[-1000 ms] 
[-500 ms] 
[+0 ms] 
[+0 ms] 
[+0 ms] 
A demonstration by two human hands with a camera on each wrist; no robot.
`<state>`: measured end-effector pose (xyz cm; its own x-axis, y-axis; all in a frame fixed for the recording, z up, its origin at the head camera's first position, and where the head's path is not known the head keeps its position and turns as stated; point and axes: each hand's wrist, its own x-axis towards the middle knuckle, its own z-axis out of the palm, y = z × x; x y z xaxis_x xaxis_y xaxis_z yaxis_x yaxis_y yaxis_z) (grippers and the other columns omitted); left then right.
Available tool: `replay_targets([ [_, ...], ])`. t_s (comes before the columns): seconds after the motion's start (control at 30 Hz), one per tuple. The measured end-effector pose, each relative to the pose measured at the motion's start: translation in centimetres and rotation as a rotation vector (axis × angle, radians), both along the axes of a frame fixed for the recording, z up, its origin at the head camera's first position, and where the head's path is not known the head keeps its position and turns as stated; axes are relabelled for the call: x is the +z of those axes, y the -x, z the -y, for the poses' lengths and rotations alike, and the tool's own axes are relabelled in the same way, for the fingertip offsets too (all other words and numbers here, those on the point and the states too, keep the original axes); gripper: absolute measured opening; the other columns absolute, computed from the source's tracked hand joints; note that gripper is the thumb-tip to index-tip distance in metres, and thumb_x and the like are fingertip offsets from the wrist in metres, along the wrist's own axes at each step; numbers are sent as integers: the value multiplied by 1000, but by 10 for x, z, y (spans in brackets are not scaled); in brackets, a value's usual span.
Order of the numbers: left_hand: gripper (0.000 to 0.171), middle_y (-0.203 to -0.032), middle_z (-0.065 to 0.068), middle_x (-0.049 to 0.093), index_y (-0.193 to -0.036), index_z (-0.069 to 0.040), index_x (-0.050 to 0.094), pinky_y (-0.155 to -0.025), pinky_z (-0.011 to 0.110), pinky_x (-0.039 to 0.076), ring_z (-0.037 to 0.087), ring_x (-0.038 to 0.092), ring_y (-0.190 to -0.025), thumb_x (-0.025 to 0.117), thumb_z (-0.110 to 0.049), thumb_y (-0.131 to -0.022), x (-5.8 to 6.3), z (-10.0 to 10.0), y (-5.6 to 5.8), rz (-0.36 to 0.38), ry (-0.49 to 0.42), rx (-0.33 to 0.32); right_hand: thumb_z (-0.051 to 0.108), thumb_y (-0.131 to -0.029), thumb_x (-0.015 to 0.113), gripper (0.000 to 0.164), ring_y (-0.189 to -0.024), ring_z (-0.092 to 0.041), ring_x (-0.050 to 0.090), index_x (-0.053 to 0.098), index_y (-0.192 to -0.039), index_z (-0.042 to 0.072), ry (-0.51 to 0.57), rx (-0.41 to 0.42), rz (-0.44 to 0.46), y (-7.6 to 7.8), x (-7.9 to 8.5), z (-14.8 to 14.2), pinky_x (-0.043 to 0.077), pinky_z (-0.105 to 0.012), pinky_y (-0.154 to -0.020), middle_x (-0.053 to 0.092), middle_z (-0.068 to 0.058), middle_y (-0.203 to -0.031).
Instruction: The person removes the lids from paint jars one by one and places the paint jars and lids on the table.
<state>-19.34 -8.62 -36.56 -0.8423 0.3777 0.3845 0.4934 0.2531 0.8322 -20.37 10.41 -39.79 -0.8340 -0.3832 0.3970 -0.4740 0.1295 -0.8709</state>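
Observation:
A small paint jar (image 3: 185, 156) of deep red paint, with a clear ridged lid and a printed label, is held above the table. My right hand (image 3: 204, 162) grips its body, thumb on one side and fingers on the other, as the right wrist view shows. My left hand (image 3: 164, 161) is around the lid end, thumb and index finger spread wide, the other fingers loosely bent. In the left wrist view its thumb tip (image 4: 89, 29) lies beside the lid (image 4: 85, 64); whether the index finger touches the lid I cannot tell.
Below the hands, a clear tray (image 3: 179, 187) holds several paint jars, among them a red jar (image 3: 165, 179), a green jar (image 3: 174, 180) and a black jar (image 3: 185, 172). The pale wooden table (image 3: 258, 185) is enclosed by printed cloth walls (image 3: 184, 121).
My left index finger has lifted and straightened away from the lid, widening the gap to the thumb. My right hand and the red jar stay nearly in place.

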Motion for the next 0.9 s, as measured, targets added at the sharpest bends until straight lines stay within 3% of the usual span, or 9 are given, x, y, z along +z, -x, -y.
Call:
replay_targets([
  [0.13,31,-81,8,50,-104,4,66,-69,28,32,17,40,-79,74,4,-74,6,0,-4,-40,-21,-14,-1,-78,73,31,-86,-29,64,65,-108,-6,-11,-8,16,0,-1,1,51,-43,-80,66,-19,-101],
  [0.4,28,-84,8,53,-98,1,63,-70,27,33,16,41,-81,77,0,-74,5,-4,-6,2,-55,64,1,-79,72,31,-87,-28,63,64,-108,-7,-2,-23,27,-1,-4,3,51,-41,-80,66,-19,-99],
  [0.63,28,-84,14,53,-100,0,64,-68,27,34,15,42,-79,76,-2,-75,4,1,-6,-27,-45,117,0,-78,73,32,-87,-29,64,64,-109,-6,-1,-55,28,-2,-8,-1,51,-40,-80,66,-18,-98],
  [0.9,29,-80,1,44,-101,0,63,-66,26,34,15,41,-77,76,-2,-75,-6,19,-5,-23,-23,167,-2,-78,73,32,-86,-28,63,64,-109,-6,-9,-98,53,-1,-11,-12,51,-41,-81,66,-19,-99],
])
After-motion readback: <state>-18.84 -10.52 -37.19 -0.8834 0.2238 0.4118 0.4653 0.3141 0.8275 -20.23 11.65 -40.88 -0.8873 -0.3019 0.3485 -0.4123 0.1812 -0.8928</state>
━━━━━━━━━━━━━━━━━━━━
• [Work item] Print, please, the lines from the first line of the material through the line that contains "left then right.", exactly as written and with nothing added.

• [Final answer]
[-1000 ms] 
[-500 ms] 
[+0 ms] 
[+0 ms] 
[+0 ms] 
A demonstration by two human hands with a camera on each wrist; no robot.
`<state>`: measured end-effector pose (xyz cm; its own x-axis, y-axis; all in a frame fixed for the recording, z up, its origin at the head camera's first position, and where the head's path is not known the head keeps its position and turns as stated; point and axes: each hand's wrist, its own x-axis towards the middle knuckle, its own z-axis out of the palm, y = z × x; x y z xaxis_x xaxis_y xaxis_z yaxis_x yaxis_y yaxis_z) (grippers and the other columns omitted); left then right.

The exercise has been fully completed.